‘Lela & Cia’ retrata episódios de violência contra a mulher
Teatro. Com texto da britânica Cordelia Lynn, a atriz Malu Bierrenbach precisa superar coro que quer silenciar personagem
Quando a peça Entre estreou no primeiro semestre deste ano, o grupo Barracão Cultural demonstrou um exemplo de que o teatro pode ampliar os sentidos no que diz respeito ao debate de assuntos como violência contra a mulher. Diferentemente de uma cobertura jornalística, é do interesse do palco alcançar um outro tipo de comunicação com a plateia, coisa que a força do protesto nem sempre alcança.
Nessa mesma vereda vai o espetáculo Lela & Cia, projeto idealizado pela atriz Malu Bierrenbach com texto da autora britânica Cordelia Lynn. “Ela se inspirou em uma história real. No caso de uma mulher que sofreu vários tipos de violência”, explica a atriz.
Na concepção de um ambiente ordinário, a mulher interpretada por Malu narra os episódios de sua vida – quase – comum. Entre os móveis da sala e as paisagens nas redondezas da casa, a personagem descobrese em meio à interferência masculina. Sua infância rodeada por homens e os conflitos surgidos vão acompanhar a vida da personagem, uma vida de dor. “São muitos nomes e lugares. A peça vai retratando diversos momentos em que Lela passa por constrangimento e até violência”, conta a atriz.
No espetáculo Entre, do Barracão Cultural, a maneira de narrar tais intervenções masculinas estava ligada à concepção da cenografia, algo que se assemelha na encenação de Lela & Cia, dirigida por Alvise Camozzi.
A presença da personagem no centro da trama não garante que ela terá a última palavra, ou pelo menos a chance de dizer uma frase até o final. Na montagem, Camozzi espalha diversas caixas de som pelo palco por onde vão ressoar vozes masculinas.
Em uma cena, acompanhada em ensaio na Oficina Cultural Oswald de Andrade, Lela lembra a infância e o namorado da irmã, um rapaz interessado em lhe fornecer experiências sexuais. “É melhor ela aprender dentro de casa, com alguém que a conhece, do que aprender com homens lá fora, que não a respeitariam como eu, um parente.” Em seguida, com a garota sentada em seu colo, o rapaz oferece um pirulito e pede que ela coma o doce.
O tom do texto pode chocar por sua franqueza e confirmar a natureza predatória dos homens. Nessa cena em especial, a frase é dita por Conrado Caputo, ator que divide a cena com Malu enquanto manipula e muda de lugar as caixas.
Para o diretor, a peça abre a dor de uma mulher para os tempos atuais. O fato de os episódios se repetirem contribui para que muitos deles passem despercebidos. “As estatísticas só dão conta de denunciar casos revelados. O que acontece com os tantos outros silenciados?”, questiona o diretor.

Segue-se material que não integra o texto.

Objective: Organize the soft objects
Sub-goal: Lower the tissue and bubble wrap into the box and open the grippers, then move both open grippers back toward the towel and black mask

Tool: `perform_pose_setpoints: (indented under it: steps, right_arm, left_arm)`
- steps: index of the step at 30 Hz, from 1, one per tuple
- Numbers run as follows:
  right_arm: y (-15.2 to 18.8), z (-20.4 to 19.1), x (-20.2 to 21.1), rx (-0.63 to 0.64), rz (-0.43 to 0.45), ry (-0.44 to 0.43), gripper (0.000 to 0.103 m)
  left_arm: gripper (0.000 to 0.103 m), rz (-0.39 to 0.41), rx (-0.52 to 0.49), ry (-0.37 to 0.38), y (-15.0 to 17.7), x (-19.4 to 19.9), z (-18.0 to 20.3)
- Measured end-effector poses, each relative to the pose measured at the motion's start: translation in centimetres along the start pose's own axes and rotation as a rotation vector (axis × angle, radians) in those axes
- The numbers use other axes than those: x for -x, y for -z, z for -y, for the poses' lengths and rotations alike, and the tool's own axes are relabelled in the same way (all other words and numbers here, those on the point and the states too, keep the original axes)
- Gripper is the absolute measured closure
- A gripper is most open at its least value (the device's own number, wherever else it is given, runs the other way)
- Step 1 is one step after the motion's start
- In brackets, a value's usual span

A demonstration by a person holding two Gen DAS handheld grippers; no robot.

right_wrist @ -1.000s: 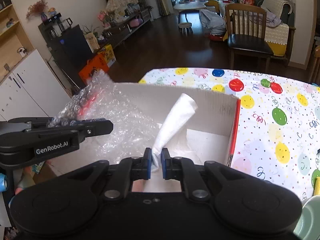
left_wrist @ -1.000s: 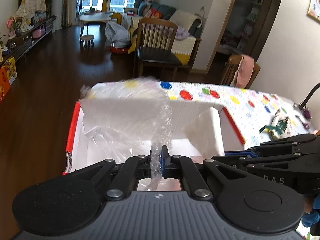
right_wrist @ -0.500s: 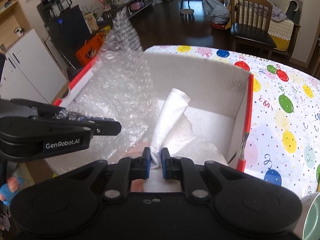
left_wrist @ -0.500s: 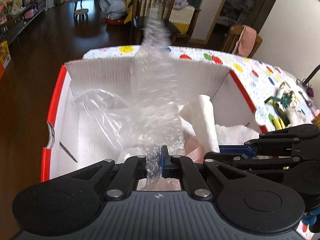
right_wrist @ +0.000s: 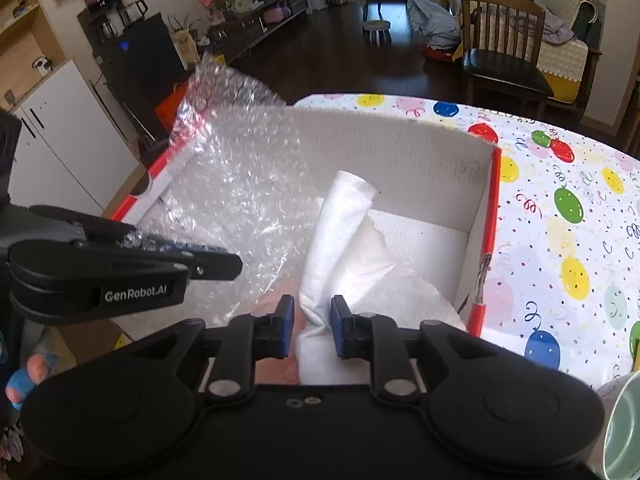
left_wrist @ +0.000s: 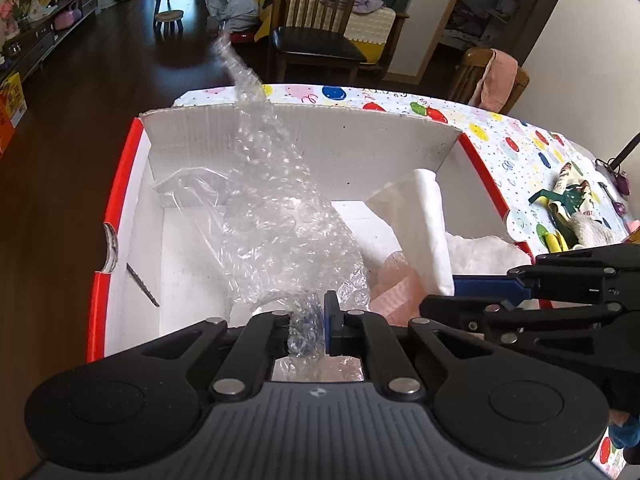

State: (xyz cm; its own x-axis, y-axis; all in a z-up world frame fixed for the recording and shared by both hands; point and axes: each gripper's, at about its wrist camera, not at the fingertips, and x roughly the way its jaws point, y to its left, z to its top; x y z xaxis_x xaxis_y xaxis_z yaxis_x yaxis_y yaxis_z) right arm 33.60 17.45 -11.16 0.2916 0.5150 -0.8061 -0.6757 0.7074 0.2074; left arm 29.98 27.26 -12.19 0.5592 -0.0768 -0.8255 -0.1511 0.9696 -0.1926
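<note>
A white cardboard box with red edges (left_wrist: 120, 184) (right_wrist: 486, 220) stands on the balloon-print tablecloth. My left gripper (left_wrist: 310, 320) is shut on a sheet of clear bubble wrap (left_wrist: 272, 216) that drapes into the box; the wrap also shows in the right wrist view (right_wrist: 236, 184). My right gripper (right_wrist: 311, 324) stands open, its jaws apart on either side of a white foam sheet (right_wrist: 340, 232) that lies in the box (left_wrist: 430, 216). Pink foam (left_wrist: 394, 288) and white padding (left_wrist: 480, 252) lie beneath.
The tablecloth (right_wrist: 568, 208) stretches right of the box. Patterned cloth items (left_wrist: 572, 200) lie on it at the right. A green mug rim (right_wrist: 622, 428) sits at the near right. A wooden chair (left_wrist: 316, 20) stands beyond the table; dark floor lies to the left.
My right gripper has opened and let go of the white foam sheet. Both grippers have come lower over the box, and the bubble wrap has sunk further into it.
</note>
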Motion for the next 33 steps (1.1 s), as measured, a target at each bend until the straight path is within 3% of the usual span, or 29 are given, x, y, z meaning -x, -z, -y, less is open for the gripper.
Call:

Quando fala de repetição, o diretor também aponta que os personagens masculinos da peça carregam comportamento semelhante. Caputo repete o mesmo tom nas falas apesar de encarnar diferentes homens que passaram pela vida de Lela. “Percebemos que se trata de um cultura violenta, que cultiva ódio e se multiplica. Esses homens chegam a acreditar que estão sendo paquerados”, diz o diretor.
Para compor a reação de Lela diante dos acontecimentos, a encenação acrescentou à personagem uma habilidade criativa, talvez como força de resistência aos quadros violentos. “Ao fim de cada história, Lela volta a seu trabalho de escultura, confiando em um caminho de amadurecer e combater tamanha dor”, completa Malu.